For the entries that follow, restate word for word the line containing "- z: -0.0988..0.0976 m", the line containing "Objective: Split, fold", and every line that lies between them.

(Data excerpts)
# # # # # # #
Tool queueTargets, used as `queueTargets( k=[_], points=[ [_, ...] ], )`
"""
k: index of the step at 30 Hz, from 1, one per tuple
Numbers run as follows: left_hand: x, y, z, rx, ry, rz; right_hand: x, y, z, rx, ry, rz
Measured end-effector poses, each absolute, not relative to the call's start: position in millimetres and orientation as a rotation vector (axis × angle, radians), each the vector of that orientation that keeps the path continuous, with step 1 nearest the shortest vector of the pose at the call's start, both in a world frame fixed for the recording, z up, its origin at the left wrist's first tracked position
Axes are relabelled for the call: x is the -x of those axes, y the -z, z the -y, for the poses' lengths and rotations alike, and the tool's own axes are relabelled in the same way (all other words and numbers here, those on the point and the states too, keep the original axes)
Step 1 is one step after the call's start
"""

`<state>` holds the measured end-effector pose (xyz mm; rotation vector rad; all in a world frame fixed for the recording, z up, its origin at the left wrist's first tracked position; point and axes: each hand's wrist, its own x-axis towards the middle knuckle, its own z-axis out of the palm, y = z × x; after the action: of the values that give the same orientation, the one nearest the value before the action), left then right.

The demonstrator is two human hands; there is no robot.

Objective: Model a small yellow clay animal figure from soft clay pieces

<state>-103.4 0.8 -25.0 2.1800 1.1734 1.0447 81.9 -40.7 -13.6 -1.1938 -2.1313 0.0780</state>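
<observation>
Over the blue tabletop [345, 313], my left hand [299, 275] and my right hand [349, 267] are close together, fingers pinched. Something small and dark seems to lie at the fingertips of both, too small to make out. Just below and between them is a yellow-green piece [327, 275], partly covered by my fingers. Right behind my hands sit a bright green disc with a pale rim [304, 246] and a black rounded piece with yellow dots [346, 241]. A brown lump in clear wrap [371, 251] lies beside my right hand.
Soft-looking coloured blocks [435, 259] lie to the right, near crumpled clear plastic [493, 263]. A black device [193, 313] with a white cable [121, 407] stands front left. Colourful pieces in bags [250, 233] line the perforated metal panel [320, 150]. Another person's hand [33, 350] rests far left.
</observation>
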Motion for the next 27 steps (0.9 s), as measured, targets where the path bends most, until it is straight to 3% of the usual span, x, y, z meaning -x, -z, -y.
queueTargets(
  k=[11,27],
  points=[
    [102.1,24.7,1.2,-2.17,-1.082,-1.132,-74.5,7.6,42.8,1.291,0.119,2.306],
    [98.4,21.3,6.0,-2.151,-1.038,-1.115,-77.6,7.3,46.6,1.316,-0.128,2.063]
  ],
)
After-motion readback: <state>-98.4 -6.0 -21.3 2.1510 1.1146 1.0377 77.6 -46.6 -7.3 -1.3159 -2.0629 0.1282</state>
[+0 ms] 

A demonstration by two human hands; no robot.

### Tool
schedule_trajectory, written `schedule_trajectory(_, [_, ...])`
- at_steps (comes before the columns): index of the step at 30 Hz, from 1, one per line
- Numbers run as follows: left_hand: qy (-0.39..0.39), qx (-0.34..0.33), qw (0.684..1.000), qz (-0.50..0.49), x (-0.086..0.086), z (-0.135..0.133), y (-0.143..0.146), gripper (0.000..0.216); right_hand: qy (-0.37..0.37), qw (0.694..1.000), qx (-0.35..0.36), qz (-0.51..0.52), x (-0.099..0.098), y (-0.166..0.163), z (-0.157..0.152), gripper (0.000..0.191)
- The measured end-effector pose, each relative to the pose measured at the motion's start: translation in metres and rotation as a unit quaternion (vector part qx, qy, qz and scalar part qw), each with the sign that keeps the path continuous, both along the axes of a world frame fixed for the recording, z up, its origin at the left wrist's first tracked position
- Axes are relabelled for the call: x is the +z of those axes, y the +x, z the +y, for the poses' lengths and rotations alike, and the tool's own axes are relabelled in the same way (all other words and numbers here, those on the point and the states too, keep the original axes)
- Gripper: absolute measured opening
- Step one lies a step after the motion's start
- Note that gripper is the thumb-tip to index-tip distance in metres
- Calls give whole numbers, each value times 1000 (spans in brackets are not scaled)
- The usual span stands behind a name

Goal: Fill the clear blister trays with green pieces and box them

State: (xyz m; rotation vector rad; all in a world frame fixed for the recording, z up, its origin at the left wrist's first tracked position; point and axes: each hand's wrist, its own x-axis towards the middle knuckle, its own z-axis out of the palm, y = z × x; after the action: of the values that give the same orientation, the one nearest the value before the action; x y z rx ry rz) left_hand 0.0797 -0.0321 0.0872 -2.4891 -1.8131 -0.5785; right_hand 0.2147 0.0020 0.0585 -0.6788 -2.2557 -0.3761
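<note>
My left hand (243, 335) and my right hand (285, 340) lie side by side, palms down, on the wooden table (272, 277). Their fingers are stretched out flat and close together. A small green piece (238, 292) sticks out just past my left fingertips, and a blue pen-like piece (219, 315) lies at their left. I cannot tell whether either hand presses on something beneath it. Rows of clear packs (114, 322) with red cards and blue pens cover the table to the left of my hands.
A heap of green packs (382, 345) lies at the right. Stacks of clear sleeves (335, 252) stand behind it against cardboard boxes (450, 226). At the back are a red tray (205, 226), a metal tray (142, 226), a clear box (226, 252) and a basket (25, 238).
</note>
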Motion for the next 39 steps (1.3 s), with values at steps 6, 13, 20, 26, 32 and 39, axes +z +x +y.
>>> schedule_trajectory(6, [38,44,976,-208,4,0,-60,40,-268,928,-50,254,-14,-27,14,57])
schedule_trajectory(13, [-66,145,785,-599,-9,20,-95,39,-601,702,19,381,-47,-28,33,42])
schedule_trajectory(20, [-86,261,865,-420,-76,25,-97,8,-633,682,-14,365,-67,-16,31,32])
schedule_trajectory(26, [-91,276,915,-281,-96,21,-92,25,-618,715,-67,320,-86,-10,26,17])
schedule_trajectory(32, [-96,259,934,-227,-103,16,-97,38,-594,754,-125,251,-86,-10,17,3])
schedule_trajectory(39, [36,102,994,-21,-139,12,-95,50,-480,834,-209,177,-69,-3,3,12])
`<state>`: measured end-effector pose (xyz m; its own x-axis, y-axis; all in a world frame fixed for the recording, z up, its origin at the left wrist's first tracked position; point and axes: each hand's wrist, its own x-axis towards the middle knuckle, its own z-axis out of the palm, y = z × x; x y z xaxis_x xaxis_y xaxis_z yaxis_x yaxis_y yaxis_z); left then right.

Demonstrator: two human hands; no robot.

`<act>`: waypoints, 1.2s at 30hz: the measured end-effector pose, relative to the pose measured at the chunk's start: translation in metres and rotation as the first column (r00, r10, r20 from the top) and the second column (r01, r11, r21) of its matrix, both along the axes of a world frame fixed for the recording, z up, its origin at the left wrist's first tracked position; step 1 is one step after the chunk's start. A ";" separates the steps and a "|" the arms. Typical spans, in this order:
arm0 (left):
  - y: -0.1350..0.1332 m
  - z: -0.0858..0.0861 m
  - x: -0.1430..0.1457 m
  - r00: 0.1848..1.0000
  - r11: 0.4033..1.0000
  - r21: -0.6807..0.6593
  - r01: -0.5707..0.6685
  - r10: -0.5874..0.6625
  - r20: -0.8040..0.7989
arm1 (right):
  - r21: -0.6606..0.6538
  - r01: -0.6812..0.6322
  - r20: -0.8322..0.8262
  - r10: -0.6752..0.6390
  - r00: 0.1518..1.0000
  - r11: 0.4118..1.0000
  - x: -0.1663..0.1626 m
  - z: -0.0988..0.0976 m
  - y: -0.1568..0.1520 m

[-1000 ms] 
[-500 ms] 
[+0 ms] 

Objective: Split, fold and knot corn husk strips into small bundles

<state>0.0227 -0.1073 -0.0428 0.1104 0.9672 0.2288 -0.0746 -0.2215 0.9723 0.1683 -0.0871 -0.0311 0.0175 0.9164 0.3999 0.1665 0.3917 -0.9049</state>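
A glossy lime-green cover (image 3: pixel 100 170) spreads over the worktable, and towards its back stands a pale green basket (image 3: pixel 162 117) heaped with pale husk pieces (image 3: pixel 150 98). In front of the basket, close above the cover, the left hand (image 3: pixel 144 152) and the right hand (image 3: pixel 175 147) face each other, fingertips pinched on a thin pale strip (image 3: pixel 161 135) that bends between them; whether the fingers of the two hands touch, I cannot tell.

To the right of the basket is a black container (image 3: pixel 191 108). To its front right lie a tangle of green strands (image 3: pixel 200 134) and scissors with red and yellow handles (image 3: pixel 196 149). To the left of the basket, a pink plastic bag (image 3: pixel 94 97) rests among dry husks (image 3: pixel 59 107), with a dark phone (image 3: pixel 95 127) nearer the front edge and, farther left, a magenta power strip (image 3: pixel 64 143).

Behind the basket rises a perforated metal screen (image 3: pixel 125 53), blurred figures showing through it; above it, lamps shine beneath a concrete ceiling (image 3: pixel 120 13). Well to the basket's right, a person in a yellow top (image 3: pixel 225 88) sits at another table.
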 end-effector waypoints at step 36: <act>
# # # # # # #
(Result below)
  - z: -0.0988..0.0976 m
  - y: -0.1568..0.1520 m

[-1000 ms] 
[-500 ms] 
[+0 ms] 

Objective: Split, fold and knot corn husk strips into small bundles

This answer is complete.